The sole authority for such a plea in Michigan is found in an opinion of the Attorney General for the year 1915, p 249, the headnote therein stating, "A plea of nolo contendere is recognized by the United States district courts and is permissible in like misdemeanors not requiring a prison sentence and at the option of the court."
On the other hand, CL 1948, § 767.37 (Stat Ann 1954 Rev § 28.977) provides as follows:
"When any person shall be arraigned upon an indictment, it shall not be necessary in any case to ask him how he will be tried; but if, on being so arraigned, he shall refuse to plead or answer or shall not confess the indictment to be true, the court shall order a plea of not guilty to be entered and thereupon the proceedings shall be the same as if he had pleaded not guilty to the indictment."
It will be noted that our statutory law in Michigan is completely silent on the question of a nolo contendere plea.
As pointed out in the Attorney General's opinion, supra, the plea of nolo contendere originated in the common law and was there recognized as an implied confession of guilt and was permitted only in certain misdemeanors not requiring punishment by imprisonment, it being discretionary with the court whether it should be accepted or rejected. If the plea was accepted by the court, it was taken as a tacit admission of guilt so far as pertained to that case only, and the trial court was authorized under this plea to order entry made to the effect that upon request such plea was permitted by the court, whereupon the court was authorized to pronounce sentence without further pleading.

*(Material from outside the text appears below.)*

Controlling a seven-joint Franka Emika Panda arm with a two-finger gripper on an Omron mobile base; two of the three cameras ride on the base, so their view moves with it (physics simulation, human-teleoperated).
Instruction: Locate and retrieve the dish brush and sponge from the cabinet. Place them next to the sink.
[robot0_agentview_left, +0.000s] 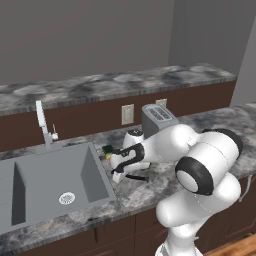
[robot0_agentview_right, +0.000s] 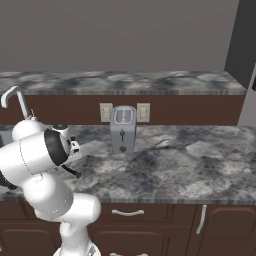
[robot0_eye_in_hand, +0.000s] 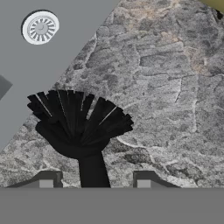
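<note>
The black dish brush (robot0_eye_in_hand: 78, 127) lies on the stone counter just right of the sink (robot0_eye_in_hand: 35, 74), its bristly head fanned toward the basin. Its handle runs back between my fingertips (robot0_eye_in_hand: 49, 179). My gripper (robot0_eye_in_hand: 95, 179) stands open over the handle, with a gap on each side of it. From the left base view the gripper (robot0_agentview_left: 116, 175) points down at the counter beside the sink (robot0_agentview_left: 50, 175). The sponge (robot0_agentview_left: 107, 149), yellow with a green layer, rests on the counter at the sink's right rim; in the hand view a corner of the sponge (robot0_eye_in_hand: 216, 3) shows. The cabinet is out of view.
A silver toaster (robot0_agentview_left: 159, 117) stands behind my arm against the backsplash, next to wall outlets (robot0_agentview_left: 127, 114). The faucet (robot0_agentview_left: 42, 122) rises at the sink's back edge. A drain (robot0_eye_in_hand: 40, 27) sits in the basin. Counter (robot0_agentview_right: 190, 165) stretches to the right; lower brown cabinets sit beneath.
</note>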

Michigan's recognized textual authority, 1 Gillespie, Michigan Criminal Law and Procedure 2d, § 330, p 400, states that, "It ( nolo contendere) is not recognized in our Code of Criminal Procedure, which provides that upon arraignment the accused may enter a plea of guilty, not guilty, or stand mute, in which event a plea of not guilty is entered by the court."
The analysis found in 37 MSBJ, No 8, p 20, Mack, "Nolo Contendere: Its Use in Michigan", reaches the conclusion that though neither the rights of persons accused of criminal offenses, nor the desire of the people in obtaining justice in criminal actions are defeated by the use of the plea, legislative recognition of the plea, and amendments to the court rules should be sought if the plea is to become a valid part of our jurisprudence.
While the majority of cases from other jurisdictions recognize that the acceptance of a plea of nolo contendere is a matter of discretion for the trial judge, it is our duty to decide whether it should be judicially recognized and thereby become an integral part of Michigan's criminal procedure.
It seems to us that for an orderly approach to the entry of a plea in Michigan trial courts, there is no good reason to recognize a plea which is neither a plea of guilty or of not guilty. It appears further that our legislature, in enacting the statute, supra, has recognized this fact in specifically providing for a procedure in the event the defendant shall refuse to plead or answer or shall not confess the indictment to be true. Few arguments can be advanced to defend retention or recognition of the plea of nolo contendere in a felony matter such as that involved here, since it cannot be claimed that it serves any useful function that present procedure does not afford.
Accordingly, we hold that, in a case such as this, the valid pleas shall be guilty or not guilty. In the event the defendant does not plead, the court, of course, should enter a plea of not guilty on his behalf. Our criminal procedure is best served by not validating or fostering a further "in between" plea such as nolo contendere.
Other matters raised by appellant referring to GCR 1963, 785.3(2), and the appointment of counsel need not be ruled upon here, since they will be dealt with upon a new trial of this matter.
The plea of nolo contendere is set aside and a new trial ordered.
HOLBROOK, P.J., and J.H. GILLIS, J., concurred.